Actualité d’un visionnaire

8 juin 1978. Je résidais à Kigali au Rwanda, assez éloigné de communications internationales. J’ignorais évidemment le discours provocateur prononcé dans la prestigieuse université d’Harvard par Alexandre Soljénitsyne, alors réfugié politique aux USA après avoir été quatre ans plus tôt déchu de sa nationalité et expulsé de Russie, son pays. Sans doute, les œuvres majeures de cet écrivain qui passa plusieurs années de détention en Goulag ne m’étaient pas inconnues. Mais non ce discours qu’une amie vient de m’offrir et qui parut en version française dans l’édition Belles Lettres/Fayard en 2020.
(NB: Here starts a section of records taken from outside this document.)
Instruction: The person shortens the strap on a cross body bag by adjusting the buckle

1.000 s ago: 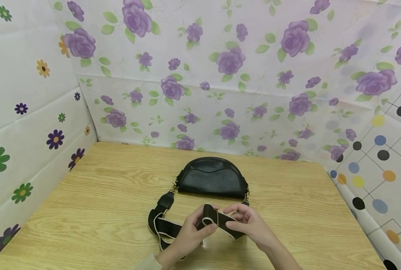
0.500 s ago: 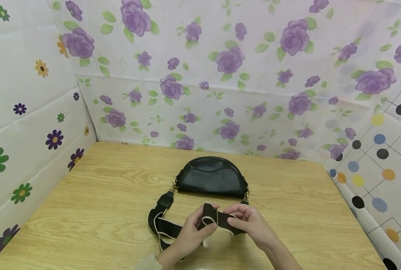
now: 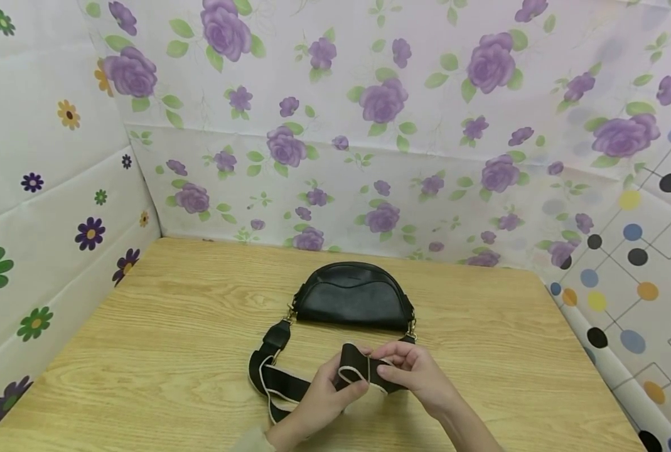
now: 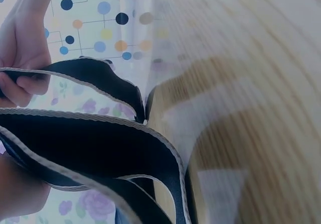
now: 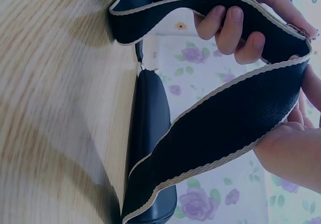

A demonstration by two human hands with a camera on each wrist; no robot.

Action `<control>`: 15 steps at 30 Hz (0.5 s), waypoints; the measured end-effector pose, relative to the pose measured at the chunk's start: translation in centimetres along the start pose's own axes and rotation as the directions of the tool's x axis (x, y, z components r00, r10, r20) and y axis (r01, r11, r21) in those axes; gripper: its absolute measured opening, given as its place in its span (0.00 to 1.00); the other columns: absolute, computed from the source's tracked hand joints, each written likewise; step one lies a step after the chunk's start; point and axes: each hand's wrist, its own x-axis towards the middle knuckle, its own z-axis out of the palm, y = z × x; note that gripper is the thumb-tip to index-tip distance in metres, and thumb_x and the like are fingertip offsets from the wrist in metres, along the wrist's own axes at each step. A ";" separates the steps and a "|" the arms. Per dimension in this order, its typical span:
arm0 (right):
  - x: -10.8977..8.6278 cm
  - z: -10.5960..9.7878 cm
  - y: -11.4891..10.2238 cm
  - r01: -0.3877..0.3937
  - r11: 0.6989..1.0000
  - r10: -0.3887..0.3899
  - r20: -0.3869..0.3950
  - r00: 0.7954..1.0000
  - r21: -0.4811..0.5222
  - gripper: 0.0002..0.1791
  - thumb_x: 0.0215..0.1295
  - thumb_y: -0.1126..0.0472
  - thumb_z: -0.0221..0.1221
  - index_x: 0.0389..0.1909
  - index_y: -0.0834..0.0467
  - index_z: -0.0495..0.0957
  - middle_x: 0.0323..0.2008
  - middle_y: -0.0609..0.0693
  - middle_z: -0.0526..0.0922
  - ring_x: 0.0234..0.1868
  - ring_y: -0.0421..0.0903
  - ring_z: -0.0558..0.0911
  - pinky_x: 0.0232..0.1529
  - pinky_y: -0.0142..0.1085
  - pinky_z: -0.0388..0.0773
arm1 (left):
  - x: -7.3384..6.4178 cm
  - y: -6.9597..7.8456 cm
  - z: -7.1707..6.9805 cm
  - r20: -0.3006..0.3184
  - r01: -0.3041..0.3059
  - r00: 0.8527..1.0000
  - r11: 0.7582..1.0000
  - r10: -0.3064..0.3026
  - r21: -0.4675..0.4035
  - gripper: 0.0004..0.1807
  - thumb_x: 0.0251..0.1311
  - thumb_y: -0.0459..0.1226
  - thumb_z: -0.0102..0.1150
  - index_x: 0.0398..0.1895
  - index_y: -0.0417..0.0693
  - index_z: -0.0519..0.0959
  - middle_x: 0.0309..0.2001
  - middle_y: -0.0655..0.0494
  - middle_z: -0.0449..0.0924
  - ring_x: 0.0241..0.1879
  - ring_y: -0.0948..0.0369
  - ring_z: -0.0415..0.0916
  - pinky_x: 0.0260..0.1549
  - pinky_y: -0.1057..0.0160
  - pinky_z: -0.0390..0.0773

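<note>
A black half-moon shoulder bag (image 3: 353, 295) lies on the table, its wide black strap (image 3: 281, 382) with cream edging clipped on at both ends. In front of the bag, my left hand (image 3: 326, 398) holds a folded loop of that strap between thumb and fingers. Close on its right, my right hand (image 3: 417, 375) pinches the strap beside a thin metal slider (image 3: 369, 368). In the right wrist view, the fingers of the left hand (image 5: 233, 30) curl behind the strap, and the right hand (image 5: 286, 151) grips its near stretch. The left wrist view shows slack strap (image 4: 90, 138) hanging in loops.
The wood-grain table (image 3: 171, 339) extends on both sides of the bag. A floral sheet (image 3: 335, 157) backs it, with patterned sheets at left and right. Gold clasps (image 3: 291, 312) join strap and bag. The slack strap lies on the table at left.
The strap's end by my right hand has risen a little. My left hand and the folded loop have shifted slightly right, bringing the slider closer to the right fingers. The bag has stayed put.
</note>
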 end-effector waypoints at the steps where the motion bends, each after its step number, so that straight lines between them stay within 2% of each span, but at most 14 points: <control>1: 0.0 0.1 -0.1 0.006 1.000 -0.006 0.003 1.000 -0.001 0.08 0.60 0.69 0.54 0.39 0.57 0.76 0.39 0.47 0.80 0.37 0.41 0.79 0.34 0.29 0.75 | 0.0 0.0 0.1 0.003 -0.004 1.000 1.000 0.004 -0.003 0.22 0.62 0.34 0.50 0.57 0.34 0.63 0.49 0.43 0.69 0.41 0.63 0.70 0.37 0.66 0.72; 8: 0.1 0.2 0.0 -0.002 1.000 0.002 0.006 1.000 -0.015 0.08 0.59 0.70 0.55 0.38 0.57 0.74 0.35 0.45 0.81 0.35 0.39 0.78 0.32 0.29 0.75 | 0.0 0.2 0.2 0.008 0.015 1.000 1.000 -0.015 -0.014 0.21 0.62 0.34 0.50 0.56 0.33 0.63 0.45 0.45 0.70 0.39 0.63 0.70 0.37 0.67 0.72; 15: 0.2 0.0 0.0 -0.034 0.998 0.034 0.005 0.999 -0.052 0.10 0.58 0.68 0.57 0.40 0.56 0.74 0.35 0.46 0.79 0.35 0.40 0.78 0.33 0.29 0.74 | 0.0 0.3 0.2 -0.008 0.031 0.999 0.999 -0.031 -0.008 0.20 0.63 0.33 0.49 0.56 0.34 0.62 0.48 0.41 0.68 0.42 0.62 0.70 0.39 0.66 0.71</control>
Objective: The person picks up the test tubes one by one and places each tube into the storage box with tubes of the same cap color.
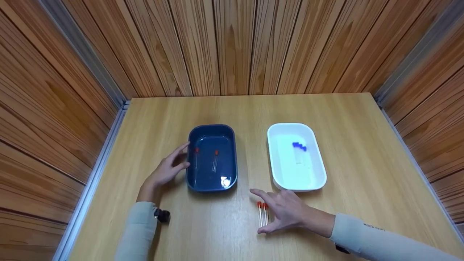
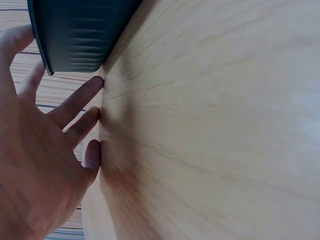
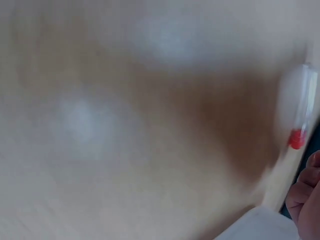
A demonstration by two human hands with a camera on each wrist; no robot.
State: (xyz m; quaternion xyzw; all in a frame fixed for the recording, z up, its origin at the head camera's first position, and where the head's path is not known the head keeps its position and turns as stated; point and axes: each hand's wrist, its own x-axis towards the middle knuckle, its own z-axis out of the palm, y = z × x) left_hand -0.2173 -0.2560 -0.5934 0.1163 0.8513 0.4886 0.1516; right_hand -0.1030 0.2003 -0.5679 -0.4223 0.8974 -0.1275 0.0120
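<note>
My left hand (image 1: 168, 169) is at the left side of a dark blue tray (image 1: 236, 159), thumb and a finger touching its rim and the other fingers loosely extended. Inside that tray lie two clear test tubes with red caps (image 1: 215, 159). Over the table, my right hand (image 1: 286, 209) has its thumb and index finger spread apart. Beside them, in that gap, lie red-capped test tubes (image 1: 265, 214) side by side. The right wrist view catches a red-capped tube (image 3: 301, 105) at its right edge, with a few curled fingers (image 3: 306, 192) below.
A white tray (image 1: 319, 159) stands beyond my right hand, holding several blue-capped tubes (image 1: 299, 146) whose clear bodies are hard to make out. Wood-panelled walls (image 1: 232, 47) enclose the table (image 1: 174, 112) at the back and sides.
</note>
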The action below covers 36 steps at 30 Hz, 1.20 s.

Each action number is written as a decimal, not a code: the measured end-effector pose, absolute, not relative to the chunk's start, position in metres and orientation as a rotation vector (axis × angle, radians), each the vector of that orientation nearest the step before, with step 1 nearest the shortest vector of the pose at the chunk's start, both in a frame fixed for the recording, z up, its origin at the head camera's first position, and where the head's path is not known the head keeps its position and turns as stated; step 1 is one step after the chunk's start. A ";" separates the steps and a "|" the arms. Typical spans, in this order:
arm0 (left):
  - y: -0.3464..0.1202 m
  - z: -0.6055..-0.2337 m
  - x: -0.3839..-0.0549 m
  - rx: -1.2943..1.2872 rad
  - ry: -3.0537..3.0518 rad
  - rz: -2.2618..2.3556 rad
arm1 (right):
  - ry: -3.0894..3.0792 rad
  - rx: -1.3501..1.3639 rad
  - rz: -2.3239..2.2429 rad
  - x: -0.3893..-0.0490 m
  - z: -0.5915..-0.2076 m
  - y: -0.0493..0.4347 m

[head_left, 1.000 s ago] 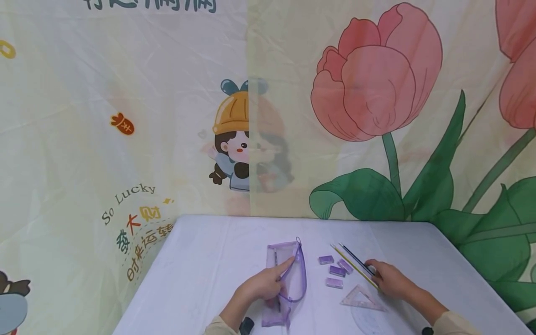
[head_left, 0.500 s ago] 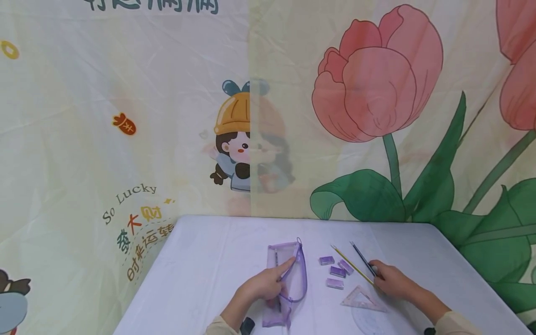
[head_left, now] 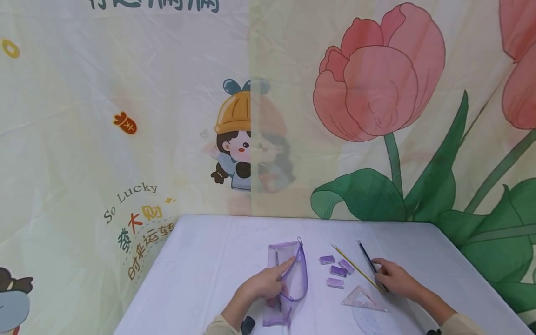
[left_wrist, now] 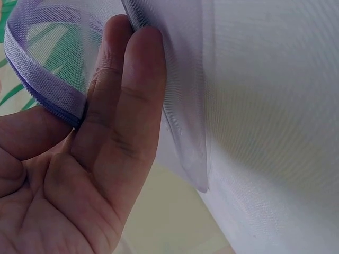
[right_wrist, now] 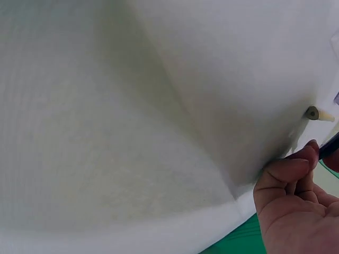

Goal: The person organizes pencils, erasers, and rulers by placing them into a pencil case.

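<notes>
My left hand (head_left: 264, 284) holds a purple mesh pencil case (head_left: 275, 318) by its open zipper edge. In the left wrist view, thumb and fingers pinch the purple zipper band (left_wrist: 58, 92). A slim dark stick (head_left: 277, 258) shows through the mesh. My right hand (head_left: 397, 280) pinches a dark pencil (head_left: 365, 252) over the table; its end (right_wrist: 329, 146) is at the fingertips in the right wrist view. Close to that hand lies a yellow pencil (head_left: 351, 264). Several purple erasers (head_left: 335, 283) are between the case and the pencils.
A clear set square (head_left: 363, 300) lies below the erasers, over a transparent protractor (head_left: 368, 321). A white cloth covers the table (head_left: 226, 251). Behind it hangs a printed curtain (head_left: 188, 139) with tulips and a cartoon figure.
The dark pencil has moved right in my right hand, away from the yellow pencil, which stays on the table. The left hand and the pencil case have stayed put.
</notes>
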State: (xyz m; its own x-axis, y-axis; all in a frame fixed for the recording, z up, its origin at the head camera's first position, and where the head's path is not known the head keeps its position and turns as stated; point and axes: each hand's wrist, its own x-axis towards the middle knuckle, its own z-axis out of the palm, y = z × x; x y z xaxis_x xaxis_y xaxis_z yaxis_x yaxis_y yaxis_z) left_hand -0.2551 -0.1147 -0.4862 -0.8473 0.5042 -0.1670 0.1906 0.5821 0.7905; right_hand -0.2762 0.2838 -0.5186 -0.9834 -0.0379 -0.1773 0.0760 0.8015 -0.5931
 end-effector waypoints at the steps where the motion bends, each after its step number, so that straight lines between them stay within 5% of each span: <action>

Alors que par milliers les auditeurs et téléspectateurs américains attendaient de l’illustre résistant une nouvelle condamnation du régime soviétique qui l’avait fait souffrir en lui opposant les bienfaits de la société occidentale qui l’avait accueilli à bras ouverts, ce fut le contraire qui se produisit. Un réquisitoire sans appel contre un Occident fondé sur la liberté individuelle et le développement matériel, en perte de valeurs spirituelles. Un Occident sans courage, proche de son déclin.

L’amie qui m’avait recommandé cette lecture estimait que dans son ensemble ce discours n’avait pas pris une seule ride depuis quarante ans et qu’il était bon de le relire aujourd’hui pour que nous cessions de marcher sur nos têtes.

Ce que je fis et finis par lui donner raison. Quelques citations de l’écrivain suffirent à me convaincre. Je vous en transmets un extrait pour que vous puissiez juger par vous-mêmes de leur pertinence.

« Le moment est venu pour l’Occident de ne plus tant affirmer les droits des gens que leurs devoirs. » (p.31)

« Tout le monde a le droit de tout savoir. (…) Bien au-delà de ce droit, il y en a un autre perdu aujourd’hui ; le droit de ne pas savoir, de ne pas encombrer son âme créée par Dieu avec des ragots, des bavardages, des futilités. » (p.35 -36)

« L’Occident, qui ne possède pas de censure, opère pourtant une sélection pointilleuse en séparant les idées à la mode  de celles qui ne le sont pas – et bien que ces dernières ne tombent sous le coup d’aucune interdiction, elles ne peuvent s’exprimer vraiment ni dans la presse périodique, ni par le livre, ni par l’enseignement universitaire. L’esprit de vos chercheurs est bien libre, juridiquement, mais il est investi de tous côtés par la mode. » (p.38)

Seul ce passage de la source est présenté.